As for the feeding stations—with due respect to the organisers—they are mountains of sugar, quite excessive even for an endurance event. We already consume much too much of that, and it’s wreaking havoc on the hormones that control the sensations of hunger and satiety—and therefore body weight, susceptibility to diabetes, cardiovascular disease and cancer, and countless other crucial health factors.(2) Substituting a good deal more savoury complex carbohydrates, protein and (the right sort of) fat (not potato crisps) for the sugar would redress the nutritional balance. A good beginning could be made by offering the quiche during the ride, as well as after.

One gratuitous hazard was built into all three routes—we were sent down Oxford’s Merton Street, notorious for its egg-shaped cobblestones across its entire width (excepting the potholes). As a courtesy to riders with lightweight wheels and high-pressure tyres (nearly everyone), that street should be eliminated from future editions.

Speaking of potholes—and this of course is outside the organisers’ control—a disturbing proportion of the road surfaces on the Bike Oxford routes are positively necrotic. To take but one example, the brief but sharp descent into Hook Norton has more pockmarks than all the faces in the court of Charles the Second put together. (Scarcely surprising, since Oxfordshire spends less per capita on road maintenance than almost any other local authority in the UK.) I quickly realised that I had to curb my exuberance on the downhill runs, even where the surface was perfectly visible a long way in advance—albeit even then the descent out of Elsfield was so bumpy that it jolted my rear light out of its bracket, the parts ending up scattered all over the road.

I would be keen to hear from women riders on what they think about the significance of the gender (im)balance on long cyclosportives. Bike Oxford, I think, is typical—nearly fifty–fifty on the 20-miler; nearly three men to one woman on the 50; and nearly five men to every woman on the 80.

Lastly, a point I touched on above—the live music in the registration tent. The venue is simply too small to accommodate both amplified music and comfortable conversation, especially in the tent; the sound follows you everywhere, like it or not, at a volume that can’t be ignored.

If the organisers of Bike Oxford can resolve the problems I have identified which are within their control, they will transform a very good cyclosportive into an excellent one.

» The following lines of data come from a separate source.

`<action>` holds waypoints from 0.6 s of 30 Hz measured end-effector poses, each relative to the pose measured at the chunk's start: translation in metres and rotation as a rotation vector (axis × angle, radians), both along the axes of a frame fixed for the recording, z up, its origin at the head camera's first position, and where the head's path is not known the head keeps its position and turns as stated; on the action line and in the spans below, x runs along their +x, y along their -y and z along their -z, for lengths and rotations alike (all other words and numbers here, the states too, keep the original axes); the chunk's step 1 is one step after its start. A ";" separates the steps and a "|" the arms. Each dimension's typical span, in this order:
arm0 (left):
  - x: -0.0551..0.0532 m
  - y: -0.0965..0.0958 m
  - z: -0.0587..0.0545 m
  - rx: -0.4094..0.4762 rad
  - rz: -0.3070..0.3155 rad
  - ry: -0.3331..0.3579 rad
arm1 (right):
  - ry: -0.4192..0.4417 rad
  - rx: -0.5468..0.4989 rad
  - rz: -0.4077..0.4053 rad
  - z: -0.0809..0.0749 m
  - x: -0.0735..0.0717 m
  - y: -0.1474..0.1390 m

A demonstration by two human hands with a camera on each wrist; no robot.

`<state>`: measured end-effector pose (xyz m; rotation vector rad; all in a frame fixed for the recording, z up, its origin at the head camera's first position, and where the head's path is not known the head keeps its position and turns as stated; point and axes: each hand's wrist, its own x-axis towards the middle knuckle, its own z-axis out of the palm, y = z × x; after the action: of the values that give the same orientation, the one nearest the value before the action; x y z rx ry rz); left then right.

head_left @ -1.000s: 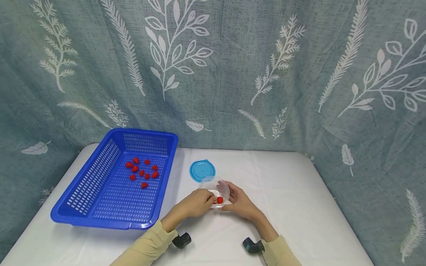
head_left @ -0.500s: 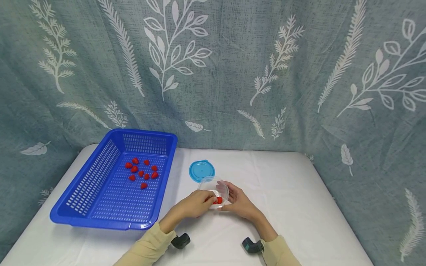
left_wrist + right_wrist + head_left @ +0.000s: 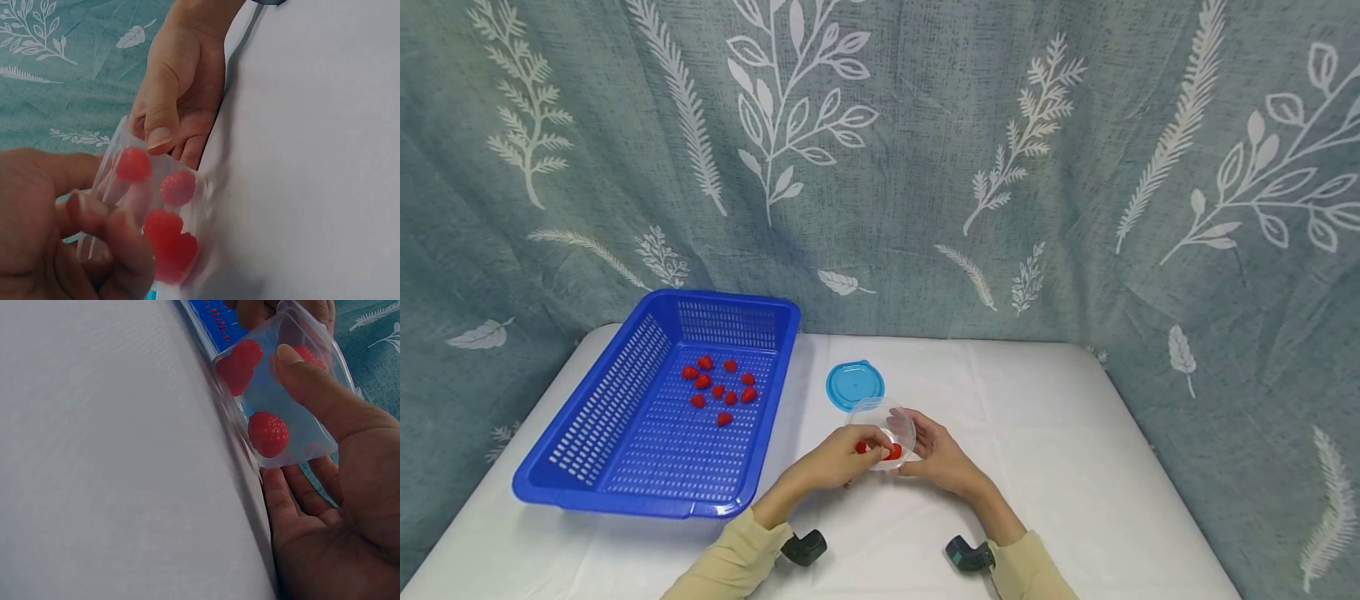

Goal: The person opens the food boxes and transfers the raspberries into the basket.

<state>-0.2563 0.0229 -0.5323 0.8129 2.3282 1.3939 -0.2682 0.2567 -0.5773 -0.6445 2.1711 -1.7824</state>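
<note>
My right hand [image 3: 951, 457] grips a small clear plastic container [image 3: 880, 410] from the right, tilting it with its mouth toward my left hand. Thumb and fingers lie on opposite sides in the right wrist view. My left hand [image 3: 842, 457] reaches curled fingers in over the rim. In the left wrist view its fingertips are at a red raspberry [image 3: 132, 164] near the rim, which they seem to pinch; part of that contact is hidden. Several other raspberries [image 3: 269, 434] lie inside the container. A round blue lid [image 3: 855, 385] lies flat just behind it.
A large blue slotted basket [image 3: 775, 433] stands on the left of the white-covered table [image 3: 1037, 417], with several raspberries [image 3: 703, 381] scattered on its floor. A patterned grey-green curtain [image 3: 910, 167] hangs along the back edge. Each wrist wears a black camera [image 3: 805, 547].
The left fingers have shifted slightly inside the container, and a red raspberry now shows between finger and thumb. The right hand and container stay in place.
</note>
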 end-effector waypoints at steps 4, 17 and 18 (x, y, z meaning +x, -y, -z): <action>0.000 -0.002 0.003 0.032 -0.012 0.011 | -0.003 -0.002 0.001 0.001 0.001 -0.001; 0.002 -0.002 0.004 0.113 -0.060 0.043 | -0.004 -0.027 -0.018 0.000 -0.001 0.000; 0.002 -0.002 0.005 0.121 -0.062 0.042 | -0.004 -0.027 -0.016 0.000 -0.001 0.000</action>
<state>-0.2539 0.0254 -0.5370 0.7422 2.2739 1.5755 -0.2689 0.2568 -0.5776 -0.6706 2.1414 -1.8069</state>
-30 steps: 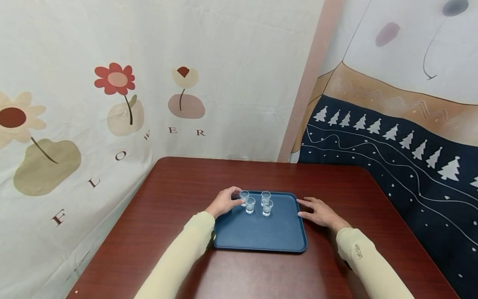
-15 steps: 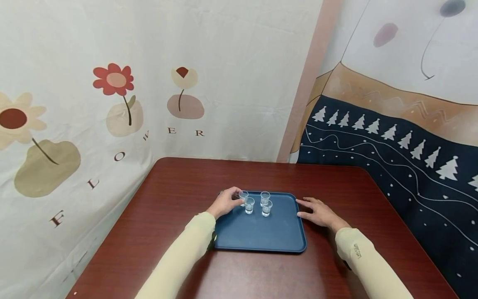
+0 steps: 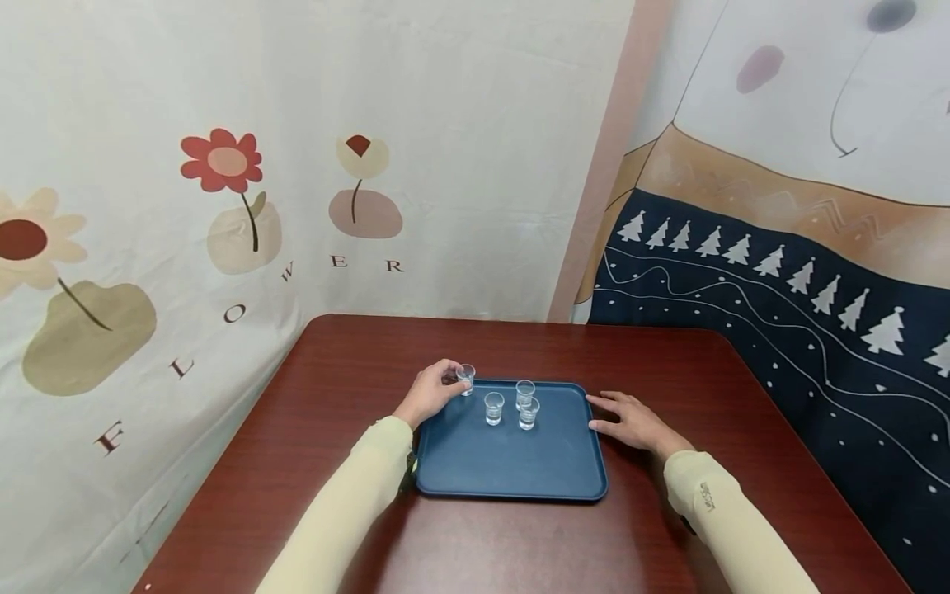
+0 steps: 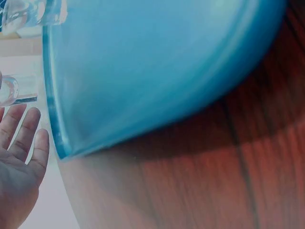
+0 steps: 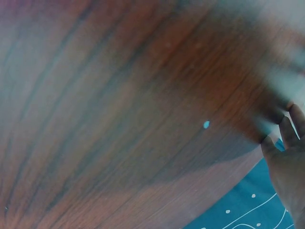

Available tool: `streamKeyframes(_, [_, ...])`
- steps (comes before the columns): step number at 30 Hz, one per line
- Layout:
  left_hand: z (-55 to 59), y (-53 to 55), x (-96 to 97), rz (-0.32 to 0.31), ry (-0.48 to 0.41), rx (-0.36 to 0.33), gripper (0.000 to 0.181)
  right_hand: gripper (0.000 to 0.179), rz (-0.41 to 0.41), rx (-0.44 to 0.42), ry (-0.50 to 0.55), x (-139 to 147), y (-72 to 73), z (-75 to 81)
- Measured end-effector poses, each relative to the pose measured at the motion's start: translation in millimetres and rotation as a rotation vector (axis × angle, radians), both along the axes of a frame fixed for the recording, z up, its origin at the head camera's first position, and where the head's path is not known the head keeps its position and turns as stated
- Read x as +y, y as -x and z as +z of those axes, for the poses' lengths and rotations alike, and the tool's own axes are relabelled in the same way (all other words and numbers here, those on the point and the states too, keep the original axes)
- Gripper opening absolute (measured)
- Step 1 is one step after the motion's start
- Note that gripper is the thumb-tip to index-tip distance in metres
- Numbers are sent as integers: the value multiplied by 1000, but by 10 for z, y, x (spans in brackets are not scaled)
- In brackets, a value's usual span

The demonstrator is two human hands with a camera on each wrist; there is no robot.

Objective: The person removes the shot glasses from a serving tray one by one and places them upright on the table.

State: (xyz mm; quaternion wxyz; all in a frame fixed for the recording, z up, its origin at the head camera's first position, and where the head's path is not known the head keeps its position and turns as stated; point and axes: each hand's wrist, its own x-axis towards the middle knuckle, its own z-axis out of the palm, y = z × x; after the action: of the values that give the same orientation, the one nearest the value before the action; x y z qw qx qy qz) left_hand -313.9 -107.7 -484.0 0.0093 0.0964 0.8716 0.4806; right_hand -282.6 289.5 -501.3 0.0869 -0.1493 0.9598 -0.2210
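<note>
My left hand [image 3: 430, 391] pinches a small clear shot glass [image 3: 467, 379] between thumb and fingers, over the far left corner of the blue tray [image 3: 512, 469]. The left wrist view catches part of this shot glass [image 4: 9, 90] at the fingers of the left hand [image 4: 21, 167]. Another shot glass [image 3: 493, 409] stands on the tray nearby, to the right of the hand. Two more, a rear shot glass [image 3: 524, 390] and a front shot glass [image 3: 529, 415], stand further right, overlapping in view. My right hand [image 3: 631, 422] has its fingers extended, fingertips right at the tray's right rim.
The tray lies on a dark red wooden table [image 3: 356, 355]. Behind the table hangs a pale cloth [image 3: 460, 148] printed with flowers and letters. A navy cloth [image 3: 742, 330] with white trees hangs along the right side.
The left hand has drawn one shot glass away from the others, leftward and slightly back to the tray's far left corner. The right hand stays by the tray rim.
</note>
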Motion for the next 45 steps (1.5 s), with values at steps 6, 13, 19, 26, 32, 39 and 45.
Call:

P.S. I can tell that your curiosity is tormenting you, reader, so I shall relieve your distress. My time was 8 hours 1 minute 37 seconds, an average of 10.0 mph (rounded up)—218th out of 224 eighty-mile finishers. And no, I am not in the least disheartened to have discovered that at the same age (59), Vélocio rode four hundred miles in forty-six hours—on 1912 roads on (at best) a 1912 bike, across much more demanding terrain in the south-east of France. By the bye, following that ride Vélocio vowed thereafter to cycle no more than forty hours at a stretch.

 

Notes

(1) Quotation and all other information on Vélocio from Clifford L. Graves, ‘Vélocio, Grand Seigneur’, Bicycling, May 1965; reprinted on several webpages, such as <www.randonneurs.bc.ca/history/cyclo-tourism_velocio_clifford-graves.html>.

(2) For a very accessible—and truly sobering—demonstration of these facts, see Dr Robert Lustig, Fat Chance: The Bitter Truth about Sugar (2013).

Illustration: Vélocio in 1924, with a bicycle of his own invention. © Collection Musée d’Art et d’Industrie de St-Etienne.

 

TIMOTHY BARTEL is a volunteer mechanic at the Broken Spoke and a member of the Cyclists’ Touring Club, and has been cycling in earnest for forty-five years. In addition to articles in scholarly journals, and a scholarly book, on topics in philosophy, theology and religious studies, he has published in the Tandem Club Journal, Cycling Plus, the Church Times (on the moral roots of doping in sport), the Guardian, and The Times.